There is no silver bullet, but there are concrete steps that raise the cost of this attack significantly:

  • Restrict device code flow: If your organization does not use device code authentication for IoT or limited-interface devices, disable it via Conditional Access policies. Most organizations never need it.
  • Monitor for anomalous inbox rules: Automated creation of forwarding rules or rules that move/delete messages from specific senders is a red flag. Set up alerts for this in Microsoft 365.
  • Token correlation alerts: If a device code token is redeemed from an IP or location that does not match the user's normal pattern, that is suspicious. Microsoft Defender for Identity can surface these anomalies.
  • Train for the specific pattern: Traditional phishing training focuses on password theft. This attack never asks for a password.

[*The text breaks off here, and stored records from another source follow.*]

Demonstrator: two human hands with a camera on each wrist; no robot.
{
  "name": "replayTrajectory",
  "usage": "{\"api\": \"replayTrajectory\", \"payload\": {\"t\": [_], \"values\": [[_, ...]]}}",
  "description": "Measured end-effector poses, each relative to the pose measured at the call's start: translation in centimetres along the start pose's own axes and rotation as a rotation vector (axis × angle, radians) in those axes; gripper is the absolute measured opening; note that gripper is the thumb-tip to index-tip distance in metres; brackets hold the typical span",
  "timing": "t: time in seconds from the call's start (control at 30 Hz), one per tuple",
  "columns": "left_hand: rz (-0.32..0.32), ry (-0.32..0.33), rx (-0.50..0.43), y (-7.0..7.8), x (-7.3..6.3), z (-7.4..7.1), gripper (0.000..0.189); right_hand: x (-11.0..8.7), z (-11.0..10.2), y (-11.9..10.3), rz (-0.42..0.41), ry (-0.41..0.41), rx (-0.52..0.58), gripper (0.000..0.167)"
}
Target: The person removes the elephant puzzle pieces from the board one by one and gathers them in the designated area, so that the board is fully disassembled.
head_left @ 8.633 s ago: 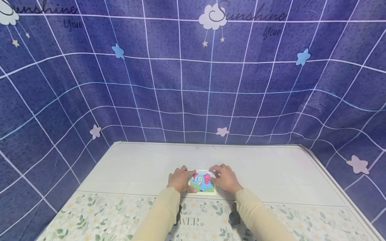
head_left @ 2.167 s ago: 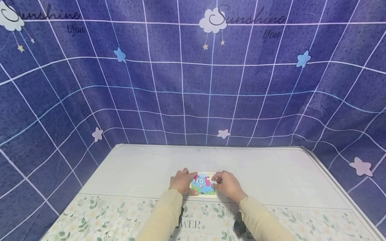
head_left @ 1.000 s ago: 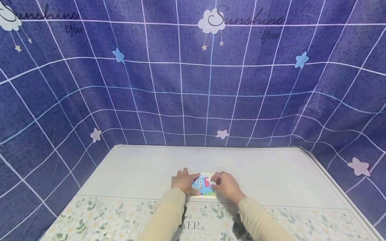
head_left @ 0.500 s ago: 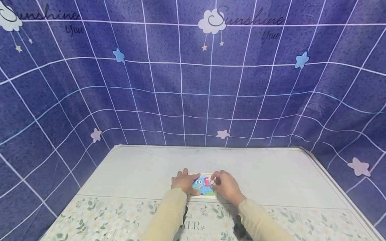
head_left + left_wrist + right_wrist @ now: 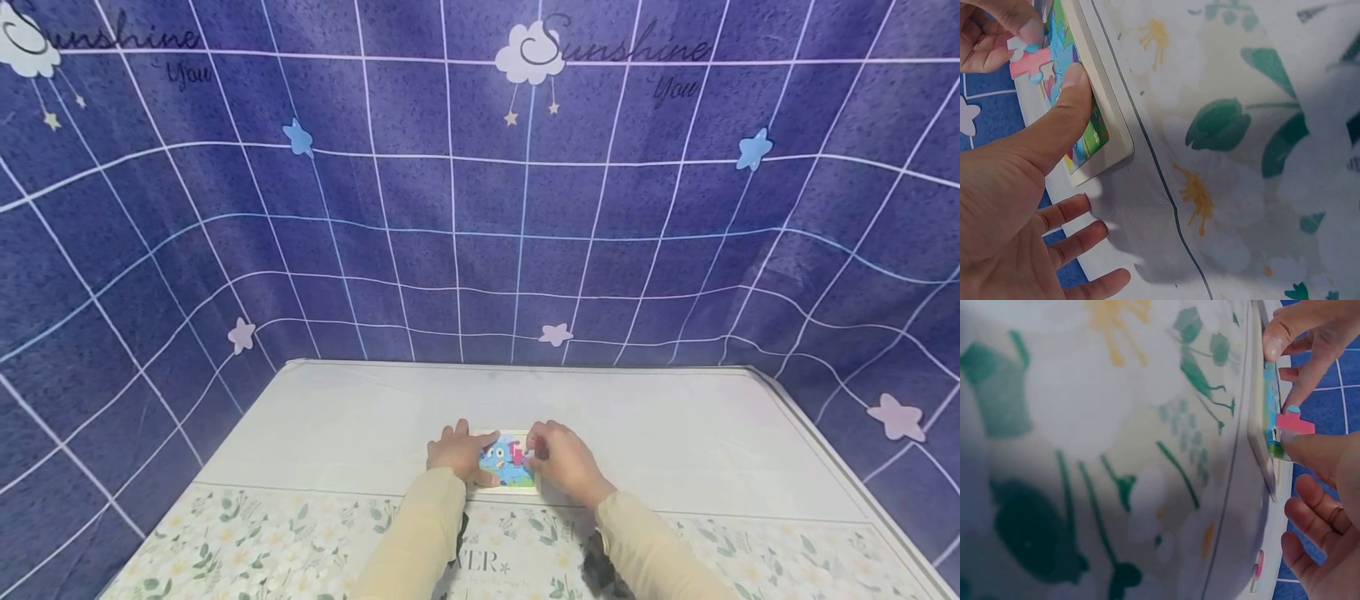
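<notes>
A small jigsaw puzzle [image 5: 508,475] of a blue cartoon animal lies in its pale frame on the table. My left hand [image 5: 454,456] steadies its left side; in the left wrist view the thumb presses on the picture while the other fingers stretch out beyond the frame. At the puzzle's right side, my right hand [image 5: 567,464] pinches a jigsaw piece [image 5: 1018,44] between thumb and forefinger, most of it covered. A pink piece [image 5: 1297,423] sticks up from the board beside the right thumb. Whether the two pieces touch is unclear.
A loose pink-and-white jigsaw piece [image 5: 1259,567] lies on the table below the right hand. The white tabletop [image 5: 360,417] carries a flower-printed mat [image 5: 300,542] at the front. Blue gridded cloth [image 5: 480,208] hangs behind and at both sides.
Earlier my right hand spread over the puzzle's right side; since then its fingers have drawn together on a piece there. In the last second that hand shifts only slightly, while the left stays put.
</notes>
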State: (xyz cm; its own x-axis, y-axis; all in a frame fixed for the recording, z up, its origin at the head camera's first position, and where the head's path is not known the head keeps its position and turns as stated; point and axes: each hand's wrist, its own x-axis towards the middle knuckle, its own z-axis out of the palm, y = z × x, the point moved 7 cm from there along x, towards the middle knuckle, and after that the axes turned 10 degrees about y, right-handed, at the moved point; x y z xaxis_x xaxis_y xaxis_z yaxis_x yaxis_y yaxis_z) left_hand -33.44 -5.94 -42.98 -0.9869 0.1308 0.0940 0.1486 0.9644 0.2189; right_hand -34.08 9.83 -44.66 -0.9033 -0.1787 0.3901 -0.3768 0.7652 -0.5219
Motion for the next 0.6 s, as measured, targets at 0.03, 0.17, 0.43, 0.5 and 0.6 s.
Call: {"api": "replayTrajectory", "payload": {"t": [0.03,0.17,0.43,0.5,0.6], "values": [[-0.001,0.0,-0.003,0.0,0.0,0.0,0.078,0.0,-0.1,-0.1,0.0,-0.004,0.001,0.025],[-0.003,0.0,-0.012,0.0,-0.1,0.0,0.078,0.2,-0.4,-0.2,-0.015,-0.022,0.0,0.023],[0.0,-0.001,-0.005,0.2,-0.4,-0.4,0.077,0.3,-1.0,0.3,-0.024,-0.041,0.003,0.013],[0.004,0.002,0.004,0.2,-0.3,-0.4,0.077,0.3,-1.2,0.4,-0.034,-0.026,0.018,0.01],[0.011,0.003,0.017,0.2,-0.3,-0.3,0.077,0.2,-1.4,0.7,-0.025,0.014,0.052,0.009]]}}
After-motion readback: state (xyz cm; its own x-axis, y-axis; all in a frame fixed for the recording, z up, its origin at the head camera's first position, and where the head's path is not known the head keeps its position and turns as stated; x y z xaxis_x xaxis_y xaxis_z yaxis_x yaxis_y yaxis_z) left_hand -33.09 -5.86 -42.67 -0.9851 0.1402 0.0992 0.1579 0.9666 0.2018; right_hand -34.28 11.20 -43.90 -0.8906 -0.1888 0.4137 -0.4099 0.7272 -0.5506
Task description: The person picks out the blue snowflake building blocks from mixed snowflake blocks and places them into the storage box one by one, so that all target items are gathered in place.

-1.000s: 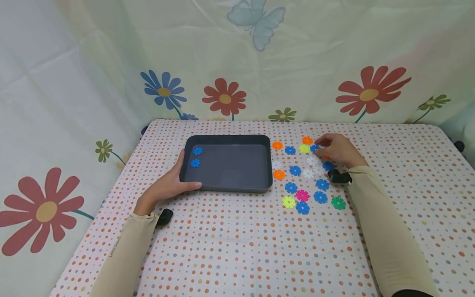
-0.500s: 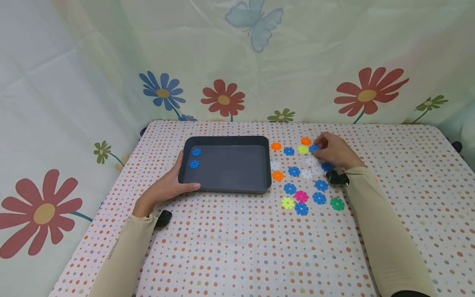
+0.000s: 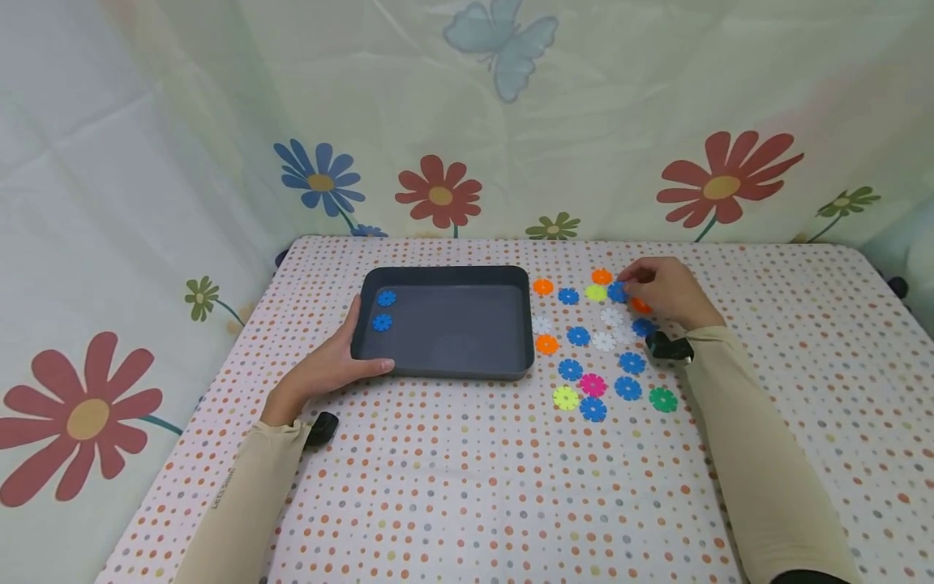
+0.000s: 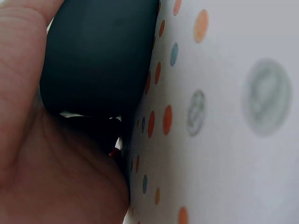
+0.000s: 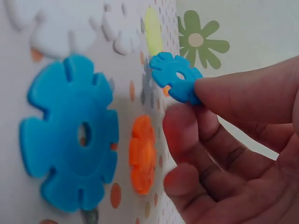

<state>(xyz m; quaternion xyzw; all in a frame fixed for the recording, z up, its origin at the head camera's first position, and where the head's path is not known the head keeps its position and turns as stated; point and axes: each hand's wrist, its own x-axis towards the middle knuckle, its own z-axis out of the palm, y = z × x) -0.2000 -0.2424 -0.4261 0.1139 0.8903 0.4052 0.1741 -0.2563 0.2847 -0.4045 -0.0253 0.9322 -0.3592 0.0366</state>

Train users that entering a code on a Microsoft login page after clicking a link is the new high-risk behavior.
  • Enforce token protection policies: Microsoft's token protection (session controls) can bind tokens to specific devices, reducing the utility of stolen tokens.

The Bigger Picture

EvilTokens is not an isolated tool. It is a symptom of the industrialization of phishing. When AI can personalize lures at scale, when serverless platforms provide disposable infrastructure, and when legitimate authentication flows can be weaponized — the economics of phishing shift. The cost per compromised account drops. The success rate climbs. The attacker does not need to be smarter than your security team. They just need to be faster than your alerting pipeline.

The device code flow was designed for convenience. Like so many security tradeoffs, convenience has a cost. The question is no longer whether MFA can be bypassed — it is whether your organization can detect and respond when it is.

Because the machine that just phished your finance director? It did not even pause to celebrate.